Una compañera me había recomendado Los niños tontos de Ana María Matute. El título me desagradaba un poco. Ahora entiendo por qué me insistió tanto en que lo leyese. La muerte y la infancia rara vez se tratan juntas. Los adultos, ya no digamos las madres, preferimos que la infancia sea ingenua, agradable y tierna. Que sea, en suma, al revés que la vida. Me pregunto si, por evitarles el contacto con el dolor, no estaremos multiplicando sus futuros sufrimientos.

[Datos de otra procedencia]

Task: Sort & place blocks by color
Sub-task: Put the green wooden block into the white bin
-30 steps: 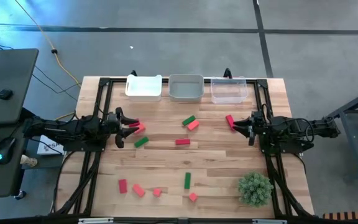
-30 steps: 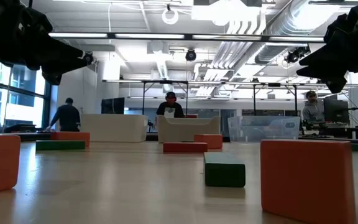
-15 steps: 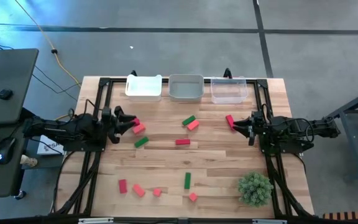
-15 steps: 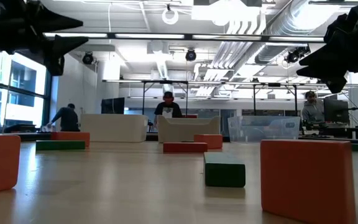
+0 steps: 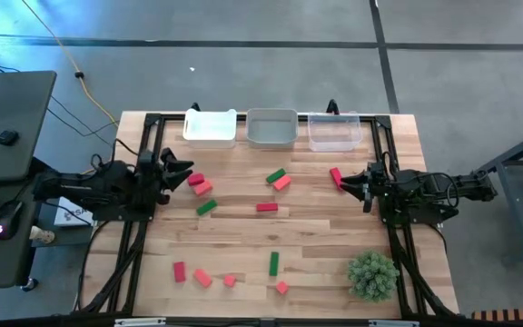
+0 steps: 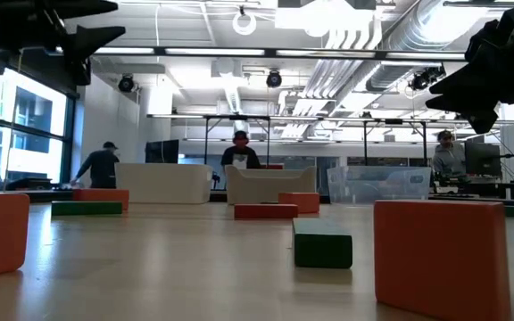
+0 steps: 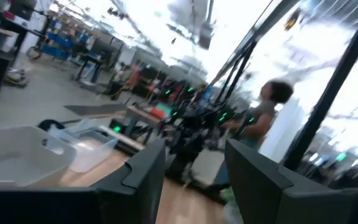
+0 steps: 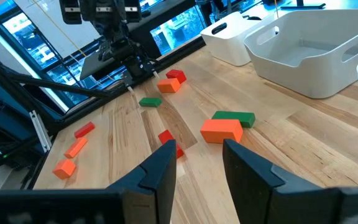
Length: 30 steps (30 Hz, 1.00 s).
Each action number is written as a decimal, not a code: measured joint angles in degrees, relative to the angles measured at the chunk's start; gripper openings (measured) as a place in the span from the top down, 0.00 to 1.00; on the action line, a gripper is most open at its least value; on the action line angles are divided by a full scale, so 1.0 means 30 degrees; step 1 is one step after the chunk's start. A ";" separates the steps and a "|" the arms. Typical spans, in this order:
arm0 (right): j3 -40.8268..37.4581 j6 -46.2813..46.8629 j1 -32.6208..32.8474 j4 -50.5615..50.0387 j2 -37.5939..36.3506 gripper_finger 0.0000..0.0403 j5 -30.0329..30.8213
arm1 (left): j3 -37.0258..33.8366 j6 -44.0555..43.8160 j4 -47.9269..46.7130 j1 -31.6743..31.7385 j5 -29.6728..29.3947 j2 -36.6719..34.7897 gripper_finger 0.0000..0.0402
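1. Left hand (image 5: 182, 172) at the desk's (image 5: 243, 254) 9 o'clock edge, raised off the surface, fingers parted, nothing between them.
2. Right hand (image 5: 346, 183) at the 3 o'clock side, also up in the air, fingers parted around empty space; red block (image 5: 336, 176) lies just beside its tips, contact can't be told.
3. Three trays in a row along the 12 o'clock edge: white tray (image 5: 211, 127), grey tray (image 5: 271, 128), clear tray (image 5: 334, 131).
4. Blocks scattered:
   - red/salmon pair (image 5: 199, 184) just off the left hand
   - green bar (image 5: 206, 207) below it
   - green-salmon pair (image 5: 279, 178) near centre
   - red bar (image 5: 267, 207) at centre
5. 6 o'clock edge: red block (image 5: 179, 271), salmon pieces (image 5: 203, 278), green bar (image 5: 274, 263); plant ball (image 5: 372, 275) at 5 o'clock.
6. Open desk between centre and the 6 o'clock row.
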 joint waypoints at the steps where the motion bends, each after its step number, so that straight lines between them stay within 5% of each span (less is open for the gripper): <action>1: 0.0000 0.0000 0.0001 0.0002 0.0002 0.70 0.0007 | 0.0547 0.0247 -0.1011 0.0000 -0.0092 0.0113 0.61; 12: 0.0000 0.0000 0.0006 -0.0006 0.0004 0.70 0.0004 | 0.6917 -0.0586 -1.2958 0.0007 -0.0915 0.2871 0.61; 30: 0.0000 0.0000 0.0004 -0.0122 0.0004 0.70 0.0002 | 1.1727 -0.3896 -1.8089 0.0007 -0.0413 0.9957 0.61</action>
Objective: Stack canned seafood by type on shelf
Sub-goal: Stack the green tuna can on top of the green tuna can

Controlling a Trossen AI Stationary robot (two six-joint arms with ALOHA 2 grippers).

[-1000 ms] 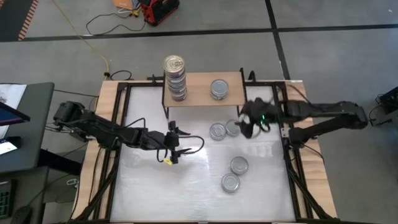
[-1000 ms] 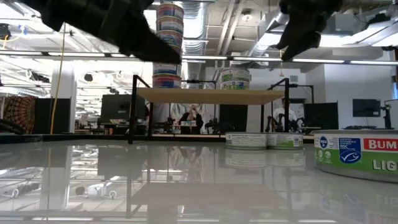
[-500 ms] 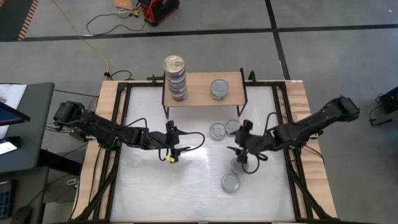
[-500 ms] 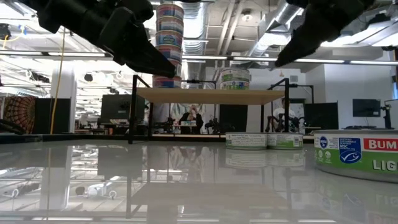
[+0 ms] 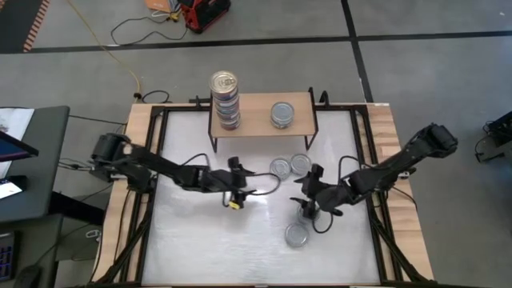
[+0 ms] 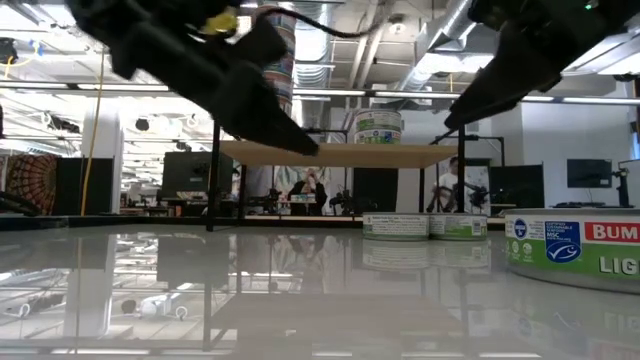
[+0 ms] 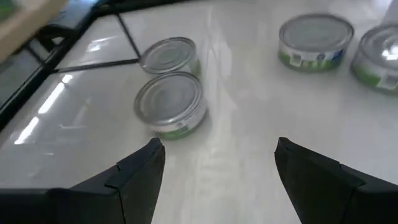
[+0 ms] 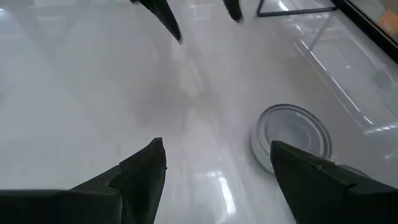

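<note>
The light-wood shelf (image 5: 260, 120) stands at the table's far side on thin black legs. On its left end is a tall stack of tins (image 5: 226, 102) with a gold lid on top; on its right part, silver-lidded tins (image 5: 282, 114). Two silver-lidded tins (image 5: 279, 167) (image 5: 300, 163) stand on the table in front of the shelf and another (image 5: 297, 235) nearer the front. A further tin (image 5: 310, 214) is partly hidden under my right gripper (image 5: 307, 200), which hangs open above it. My left gripper (image 5: 242, 189) is open at mid-table, pointing at the pair (image 7: 171, 102).
The white tabletop has a wooden rim (image 5: 144, 120) and black frame bars along its sides. There is free room on the table's left and near-left part. A desk with a screen (image 5: 24, 160) stands beyond the left edge.
My right gripper has swung from beside the shelf's right end toward the table's near edge and down, rolling as it went, and now hangs over a tin on the table. My left gripper has gone toward the table's right edge and sunk a little. No tin has moved.
</note>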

«Era un niño distinto», subrayo mientras pienso en lo que me cuentan las maestras de Lito, «que no perdía el cinturón, ni rompía los zapatos, ni llevaba cicatrices en las rodillas, ni se manchaba los dedos», me cuentan que en los recreos no sale al patio, que no parece interesado en jugar con los demás, que se queda dibujando en un cuaderno o mirando por la ventana, «era otro niño, sin sueños de caballos, sin miedo de la noche», y que a veces se queda callado, muy quieto, con el ceño fruncido, como a punto de sacar alguna conclusión a la que nunca llega.
Pero no me importan mis dudas. Me gustaría cuidarlo igual, protegerlo de todo, abrazarlo en el patio, hablarle como a un bebé, engañarlo, malcriarlo, borrarle toda muerte, decirle: A ti no, hijo, a ti nunca.
ANDRÉS NEUMAN, Hablar solos, Alfaguara, Madrid, 2012, pp. 131-132.